MNS helped UBT win half of its total tally

Updated: Nov 29, 2024

MNS

Mumbai: Though Maharashtra Navanirman Sena (MNS) had not supported the Mahayuti in assembly election, unlike they did in the Lok Sabha, Raj Thackeray had asserted that the party shall be part of the government if Mahayuti returns to power in the state. However, while the party couldn’t get any of its candidate elected, it seems that their presence has actually helped the Shiv Sena (UBT) win at least half of their seats. This has further reduced the chances of MNS getting any share of power in the state government now.

ree

A closer look at the votes polled by the MNS shows that it has helped the Shiv Sena (UBT) candidates at least on 10 seats where the MNS candidates remained in the third position and Mahayuti candidates lost the seat by margins lower than the votes polled by the MNS candidates. Vikroli, Kogeshwari East, Dindoshi, Kalina, Vandre East, Mahim and Worli are the seven out of these 10 constituencies where the UBT clearly seems to have gained sufficient margin to win the seats because of the MNS candidates.


One can look at the most spectacular triangular contest in Mumbai that took place in the Worli constituency. Shiv Sena (UBT) scion Aditya Thackeray who fetched 63,324 votes defeated Milind Deora of Shiv Sena by 8801 votes. Deora got 54,523 votes while the third candidate Sandeep Deshpande of the MNS fetched 19,367 votes.


Deora said that all efforts were made to turn the MNS to its favour. “We were in touch with them. We even met some of their demands. But, after a limit they started becoming impracticable and it wasn’t possible to meet all their demands. We knew that it was not their purpose, yet, they became the ‘B’ team of Shiv Sena (UBT),” he added.

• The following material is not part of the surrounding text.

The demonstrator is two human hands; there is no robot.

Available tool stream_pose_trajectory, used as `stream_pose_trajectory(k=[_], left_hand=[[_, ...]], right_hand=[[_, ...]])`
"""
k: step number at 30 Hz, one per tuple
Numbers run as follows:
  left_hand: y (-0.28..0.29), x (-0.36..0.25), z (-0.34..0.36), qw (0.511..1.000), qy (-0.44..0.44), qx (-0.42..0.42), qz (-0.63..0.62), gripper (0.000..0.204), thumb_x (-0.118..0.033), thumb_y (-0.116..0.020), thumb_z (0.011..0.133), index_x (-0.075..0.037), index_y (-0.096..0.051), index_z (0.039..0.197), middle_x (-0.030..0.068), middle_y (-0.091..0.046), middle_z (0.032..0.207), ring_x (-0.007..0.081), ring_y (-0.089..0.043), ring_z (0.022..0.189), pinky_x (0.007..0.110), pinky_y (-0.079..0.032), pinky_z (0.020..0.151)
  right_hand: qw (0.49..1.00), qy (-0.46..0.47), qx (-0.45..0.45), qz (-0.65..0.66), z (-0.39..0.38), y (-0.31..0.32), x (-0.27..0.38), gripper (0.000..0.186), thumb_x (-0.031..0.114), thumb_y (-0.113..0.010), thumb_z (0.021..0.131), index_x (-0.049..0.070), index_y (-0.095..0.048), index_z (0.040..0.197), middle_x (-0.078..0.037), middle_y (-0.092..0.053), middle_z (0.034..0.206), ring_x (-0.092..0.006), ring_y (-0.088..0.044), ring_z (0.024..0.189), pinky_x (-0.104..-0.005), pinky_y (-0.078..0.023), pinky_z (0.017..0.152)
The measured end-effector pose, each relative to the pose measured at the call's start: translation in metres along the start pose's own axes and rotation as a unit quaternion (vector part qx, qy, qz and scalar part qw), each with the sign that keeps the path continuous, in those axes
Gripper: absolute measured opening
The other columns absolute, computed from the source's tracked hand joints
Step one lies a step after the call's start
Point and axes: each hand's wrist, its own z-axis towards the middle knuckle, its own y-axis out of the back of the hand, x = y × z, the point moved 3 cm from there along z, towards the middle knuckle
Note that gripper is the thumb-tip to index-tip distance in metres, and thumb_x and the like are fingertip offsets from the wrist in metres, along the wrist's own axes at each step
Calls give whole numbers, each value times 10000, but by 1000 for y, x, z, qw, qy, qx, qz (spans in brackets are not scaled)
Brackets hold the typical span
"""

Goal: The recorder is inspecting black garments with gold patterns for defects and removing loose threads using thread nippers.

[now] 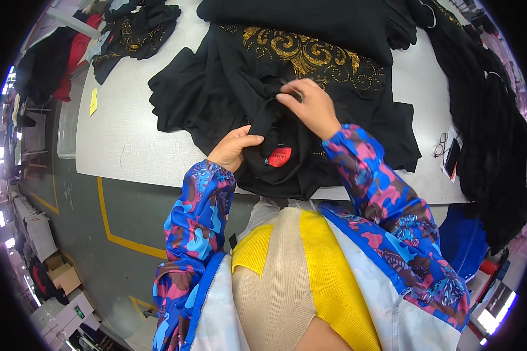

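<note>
Black fabric fills the middle of the frame: a rumpled garment with a red label showing lies near the lower edge of the white worktop. The person's left hand pinches its cloth between thumb and fingers, left of the label. Above and to the right, the right hand bends its fingers close over the dark cloth; blur hides the fingertips, so whether they grip anything cannot be told. Gold ornament decorates black cloth at upper centre. Toward the right sit eyeglasses beside a dark phone; a yellow paper slip lies at the left.
</note>
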Motion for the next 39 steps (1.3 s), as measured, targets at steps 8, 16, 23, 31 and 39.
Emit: stream_pose_trajectory(k=[8,16,23,31,39], left_hand=[[-6,1,1,997,-2,-63,-55,220,-63,-605,876,3,-616,1085,69,-676,1014,155,-646,938,295,-498,873],[4,8,-12,949,-130,-175,228,295,-1,-621,786,5,-608,1081,99,-678,984,189,-652,877,304,-499,823],[-14,-8,-70,749,-277,-331,503,337,33,-510,750,-33,-578,1073,165,-583,1010,330,-583,963,387,-464,862],[-30,-24,-82,755,-275,-284,523,416,-4,-484,771,-35,-571,1177,197,-621,1105,353,-622,980,389,-497,844],[30,58,-79,622,-307,-78,716,341,-264,-627,826,-73,-629,1108,126,-660,1002,322,-658,733,406,-527,645]], right_hand=[[983,-169,-71,-23,-110,-3,18,635,327,-767,706,14,-486,1181,-186,-571,1053,-336,-584,1027,-402,-478,853],[964,-229,-106,84,-115,16,-4,278,155,-687,779,-29,-613,972,-44,-621,779,-100,-562,694,-266,-460,659],[982,-150,-94,-58,-123,45,42,273,234,-673,785,7,-646,933,-157,-652,763,-285,-645,707,-355,-491,651],[985,-100,-91,-111,-113,53,49,218,174,-632,772,38,-659,940,-149,-663,862,-323,-646,809,-376,-506,701],[956,-179,-17,232,-146,34,-18,254,234,-579,923,8,-687,972,-61,-691,831,-121,-631,777,-265,-477,729]])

In Dindoshi Shiv Sena’s Sanjay Nirupam lost by 6182 votes to Shiv Sena (UBT)’s Sunil Prabhu, where the MNS candidate fetched 20,309 votes. Data like this further strengthens the ‘B’-team rhetoric. While reacting to the results Nirupam Said, “In 2009 people felt that the MNS was eating up the Shiv Sena votes which benefitted the Congress. However, at least on seven seats in Mumbai, the MNS grabbed Marathi votes and in turn helped the Shiv Sena (UBT). We realized this during the campaign. But, by then it was too late to rectify that.”

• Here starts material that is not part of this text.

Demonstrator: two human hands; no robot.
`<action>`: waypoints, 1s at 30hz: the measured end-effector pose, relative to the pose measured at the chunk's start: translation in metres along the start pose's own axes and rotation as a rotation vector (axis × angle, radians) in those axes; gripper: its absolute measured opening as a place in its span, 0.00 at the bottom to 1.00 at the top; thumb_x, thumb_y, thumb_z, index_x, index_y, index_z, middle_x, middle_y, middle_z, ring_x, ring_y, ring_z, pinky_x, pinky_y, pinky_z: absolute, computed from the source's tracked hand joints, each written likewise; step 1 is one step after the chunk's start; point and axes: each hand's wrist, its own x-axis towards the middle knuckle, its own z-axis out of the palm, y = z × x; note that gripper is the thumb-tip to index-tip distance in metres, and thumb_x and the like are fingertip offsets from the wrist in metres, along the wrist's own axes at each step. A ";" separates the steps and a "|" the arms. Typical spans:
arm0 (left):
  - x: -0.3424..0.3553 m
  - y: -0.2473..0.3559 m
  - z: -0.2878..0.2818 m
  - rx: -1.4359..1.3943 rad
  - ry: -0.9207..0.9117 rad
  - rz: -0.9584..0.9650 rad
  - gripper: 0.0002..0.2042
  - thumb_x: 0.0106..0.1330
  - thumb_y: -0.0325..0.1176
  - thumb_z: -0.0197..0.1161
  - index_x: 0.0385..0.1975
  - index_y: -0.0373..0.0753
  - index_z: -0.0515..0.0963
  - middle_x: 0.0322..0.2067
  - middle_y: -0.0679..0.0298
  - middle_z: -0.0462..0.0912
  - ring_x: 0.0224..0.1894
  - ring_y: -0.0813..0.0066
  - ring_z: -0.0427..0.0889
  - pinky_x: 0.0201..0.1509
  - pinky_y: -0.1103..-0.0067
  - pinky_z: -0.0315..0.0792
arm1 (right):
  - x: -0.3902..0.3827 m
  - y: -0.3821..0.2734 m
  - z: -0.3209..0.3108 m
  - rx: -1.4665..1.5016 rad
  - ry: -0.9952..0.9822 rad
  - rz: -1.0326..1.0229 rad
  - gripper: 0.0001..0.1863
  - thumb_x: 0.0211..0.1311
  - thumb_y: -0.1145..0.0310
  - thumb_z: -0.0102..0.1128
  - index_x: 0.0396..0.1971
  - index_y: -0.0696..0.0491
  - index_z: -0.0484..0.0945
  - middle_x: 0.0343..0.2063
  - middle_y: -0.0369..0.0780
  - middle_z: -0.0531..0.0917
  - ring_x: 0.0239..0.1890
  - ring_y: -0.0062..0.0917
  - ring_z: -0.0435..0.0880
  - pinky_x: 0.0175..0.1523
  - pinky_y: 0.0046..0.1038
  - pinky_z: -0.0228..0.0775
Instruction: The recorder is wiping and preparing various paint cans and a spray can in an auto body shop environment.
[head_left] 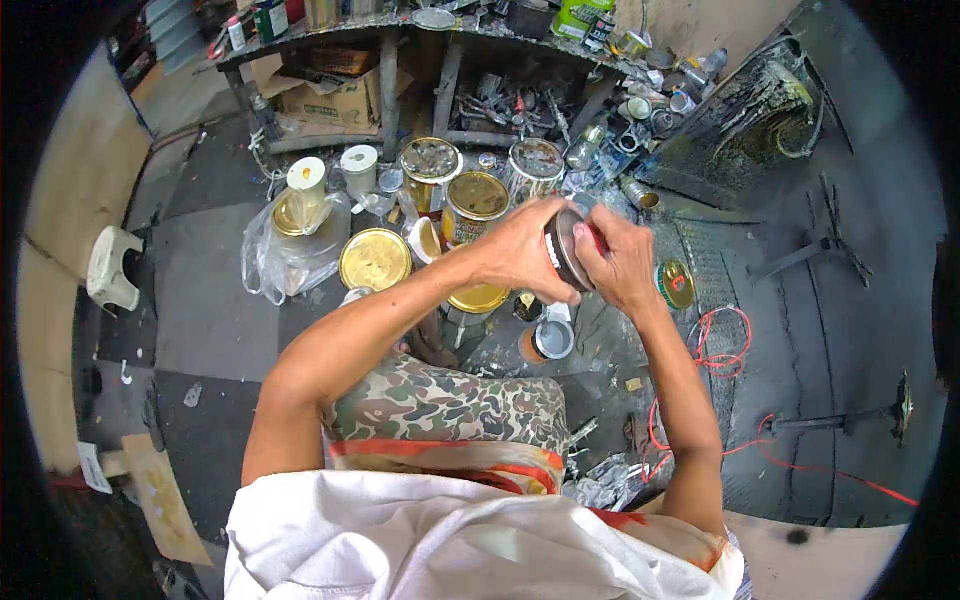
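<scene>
My left hand (527, 250) is wrapped round a small dark can (570, 250), held tilted in front of me above the floor. A dull grey round lid or top end of the can faces my right hand (617, 258). The fingers of that hand are closed against the can's edge, the thumb pressing on the round face. A small red item (599, 240) shows in the right fist, mostly hidden by the fingers. Below the hands stand an open cup of grey paint (554, 339) and a small dark pot (528, 307).
Paint cans with gold lids (375, 259) crowd the floor ahead, beside a plastic bag (290, 265) and white cups (359, 168). A cluttered bench (400, 22) runs along the back. Red cord (722, 340) lies at right, a white stool (115, 266) at far left.
</scene>
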 end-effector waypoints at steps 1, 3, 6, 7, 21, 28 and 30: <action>-0.003 0.002 0.005 -0.032 -0.011 -0.024 0.45 0.32 0.45 0.82 0.54 0.30 0.70 0.47 0.51 0.78 0.49 0.61 0.79 0.57 0.69 0.72 | -0.003 -0.002 -0.007 -0.001 -0.039 -0.059 0.15 0.61 0.58 0.59 0.25 0.55 0.71 0.19 0.46 0.75 0.22 0.44 0.78 0.28 0.40 0.67; -0.001 0.022 -0.004 -0.288 -0.241 -0.168 0.46 0.32 0.43 0.83 0.56 0.32 0.70 0.47 0.54 0.78 0.49 0.67 0.79 0.56 0.73 0.73 | -0.010 -0.005 -0.024 -0.017 -0.177 -0.137 0.12 0.58 0.62 0.60 0.29 0.55 0.72 0.23 0.46 0.75 0.26 0.44 0.78 0.31 0.40 0.69; 0.001 0.024 -0.008 -0.453 -0.421 -0.223 0.46 0.33 0.41 0.83 0.57 0.34 0.69 0.47 0.55 0.78 0.49 0.68 0.79 0.56 0.73 0.73 | -0.017 -0.007 -0.040 0.013 -0.150 -0.405 0.12 0.54 0.66 0.62 0.36 0.55 0.73 0.30 0.46 0.75 0.33 0.44 0.78 0.37 0.40 0.71; 0.001 0.023 -0.010 -0.503 -0.468 -0.226 0.46 0.33 0.41 0.82 0.58 0.34 0.69 0.48 0.56 0.78 0.49 0.67 0.79 0.57 0.73 0.72 | -0.023 -0.008 -0.048 -0.021 -0.302 -0.302 0.18 0.51 0.69 0.63 0.43 0.56 0.73 0.39 0.46 0.76 0.41 0.43 0.78 0.43 0.39 0.72; -0.001 -0.015 -0.012 0.139 -0.092 0.052 0.50 0.31 0.43 0.81 0.62 0.35 0.64 0.54 0.51 0.73 0.58 0.50 0.69 0.64 0.63 0.65 | 0.011 -0.020 -0.037 0.246 -0.456 0.084 0.28 0.56 0.63 0.69 0.55 0.55 0.71 0.46 0.46 0.75 0.44 0.32 0.79 0.42 0.34 0.74; -0.003 -0.033 -0.008 0.157 -0.005 0.042 0.49 0.30 0.43 0.80 0.58 0.31 0.67 0.53 0.46 0.74 0.57 0.45 0.70 0.64 0.62 0.65 | 0.028 0.021 -0.004 0.173 -0.736 0.720 0.25 0.60 0.57 0.69 0.51 0.56 0.73 0.33 0.44 0.80 0.35 0.25 0.80 0.41 0.29 0.76; -0.008 -0.036 -0.012 0.200 -0.013 0.044 0.50 0.31 0.43 0.81 0.61 0.34 0.65 0.54 0.50 0.73 0.58 0.49 0.69 0.64 0.63 0.65 | 0.022 0.004 0.005 0.192 -0.642 0.726 0.23 0.63 0.53 0.66 0.45 0.57 0.74 0.25 0.42 0.81 0.33 0.25 0.82 0.39 0.30 0.76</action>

Raj Thackeray’s son Amit stood third in the bastion of undivided Shiv Sena – Mahim. This is the home constituency of Raj Thackeray. In the triangular contest between MNS’ Amit, Shiv Sena’s Sada Sarvankar and UBT’s Mahesh Sawant in this constituency Sawant won by 1316 votes while Amit could fetch only 17,151 votes.


Interestingly, the MNS had not fielded any candidate in any of the 16 constituencies where Congress won or the 10 constituencies where NCP-SP won. This clearly indicates that though MNS had vouched support to the Mahayuti, they were actually helping the MVA. However, the voters in the state rejected them. The MNS could gather only about 1.8 percent votes in the state even though they had contested 125 seats. This is likely to affect the party’s status and may also lead them in losing their party symbol.